These companies also make it difficult for employees who are US citizens to work for them - adding to the illusion that they can't find talent in the US citizen pool. For example: they will ask the US based employees to work with the India base employees on IST. Meaning that the US based employees will have to work very late at night on a consistent basis. In addition, they are consulting companies, and rather than pay for travel expenses for an employee to travel to the customer site, they pay for partial relocation expenses. This means that if you have a 4 month contract with a client, you are expected to relocate to the city where that client is located, and then relocate again in four months for the next assignment. US employees won't do that. H-1B employees will.
Posted on 10/25/17 at 7:08 pm to BigJim
quote:
quote:
This is GREAT news for tech employees in the US
Probably. There will be a shortage in those areas and thus they can demand more in wages.
But do you really think there are enough qualified workers in the US to pick up the slack?
Good for some subset of workers is not the same as good for the overall economy.
I don't have a problem with bringing in H-1B workers, but give them the freedom to compete in the market when they get here. Let them get hired on their own merit, not because they are cheap. If a US citizen and a foreign worker cost the same amount, then companies will go with the US citizen first (no expenses for flying them from India, visa sponsorship, etc). If that is the case, companies will hire foreign workers only when they can't find American workers.
And yes, there should be restrictions on the number of people who can come here on the visa. Companies who abuse the visa system by snatching up 10,000 visas at one time should be punished, as well. I suspect that the reason a lot of companies don't use them is because they are hard to get, once Infosys, TCS, and Wipro get what they want.
Posted on 10/25/17 at 7:27 pm to Jax-Tiger
quote:
I don't have a problem with bringing in H-1B workers, but give them the freedom to compete in the market when they get here. Let them get hired on their own merit, not because they are cheap. If a US citizen and a foreign worker cost the same amount, then companies will go with the US citizen first (no expenses for flying them from India, visa sponsorship, etc). If that is the case, companies will hire foreign workers only when they can't find American workers.
And yes, there should be restrictions on the number of people who can come here on the visa. Companies who abuse the visa system by snatching up 10,000 visas at one time should be punished, as well. I suspect that the reason a lot of companies don't use them is because they are hard to get, once Infosys, TCS, and Wipro get what they want.
There have definitely been abuses, and those need to be addressed.
Posted on 10/25/17 at 7:52 pm to Jax-Tiger
quote:
The H-1Bs are being abused in multiple ways. Companies hold their foreign workers hostage because they underpay them, knowing that they don't have the leverage to ask for market wages. Companies like Microsoft and Google pay them the competitive wage, but Indian companies like Infosys, TCS, and Wipro get these visas by the thousands and staff all of their projects with almost 100% imported talent
I think we may work in a similar industry.

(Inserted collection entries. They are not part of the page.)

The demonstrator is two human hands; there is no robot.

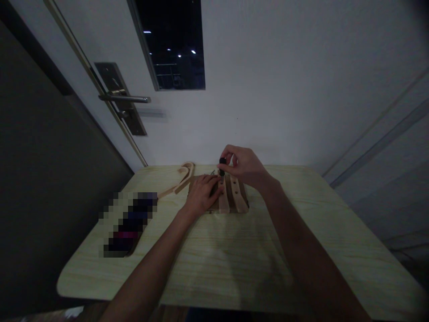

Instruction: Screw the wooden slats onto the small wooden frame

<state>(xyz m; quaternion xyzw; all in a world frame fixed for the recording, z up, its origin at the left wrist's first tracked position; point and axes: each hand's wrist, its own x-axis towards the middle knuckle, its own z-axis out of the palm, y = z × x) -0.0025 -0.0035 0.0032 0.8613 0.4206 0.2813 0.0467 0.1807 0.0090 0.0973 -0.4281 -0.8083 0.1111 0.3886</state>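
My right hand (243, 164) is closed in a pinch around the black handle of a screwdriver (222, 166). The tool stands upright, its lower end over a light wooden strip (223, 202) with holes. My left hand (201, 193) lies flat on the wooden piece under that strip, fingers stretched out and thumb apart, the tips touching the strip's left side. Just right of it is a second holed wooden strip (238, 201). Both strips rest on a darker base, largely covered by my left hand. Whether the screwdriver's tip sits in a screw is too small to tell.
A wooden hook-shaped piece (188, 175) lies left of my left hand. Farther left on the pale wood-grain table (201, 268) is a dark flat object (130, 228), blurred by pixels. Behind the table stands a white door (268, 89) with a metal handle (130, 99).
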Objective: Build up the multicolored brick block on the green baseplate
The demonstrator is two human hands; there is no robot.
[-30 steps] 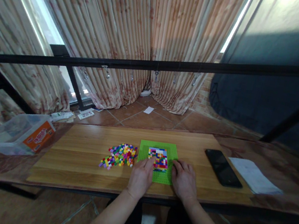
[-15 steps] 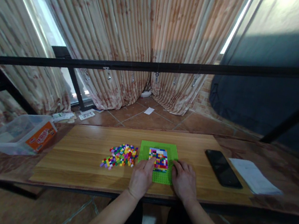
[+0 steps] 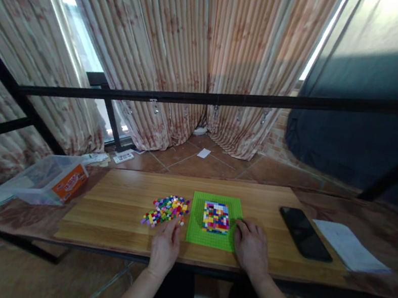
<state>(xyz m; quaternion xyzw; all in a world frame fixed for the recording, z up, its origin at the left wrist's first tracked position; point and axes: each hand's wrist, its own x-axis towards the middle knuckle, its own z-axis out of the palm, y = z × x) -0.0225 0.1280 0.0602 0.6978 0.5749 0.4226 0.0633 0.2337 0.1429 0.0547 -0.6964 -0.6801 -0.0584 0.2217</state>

This is almost the exact same complaint almost everyone in tech seems to have regardless of their party affiliation. I can promise that this move by Trump will be noticed, and it will likely result in an immediate, higher value being placed on workers that don't require sponsorship. A lot of US employees are being approached by recruiters almost daily right now- and I suspect that even college recruiting will step up in the near future.
The H1B employees can't negotiate higher salary or raises out of fear that they lose the sponsorship. It's a circumvention of the free market more than anything. People from both sides of the isle have a lot of reason to be frustrated with it. Infosys is one of the worst offenders by far, but a lot of tech companies exploit it to some degree.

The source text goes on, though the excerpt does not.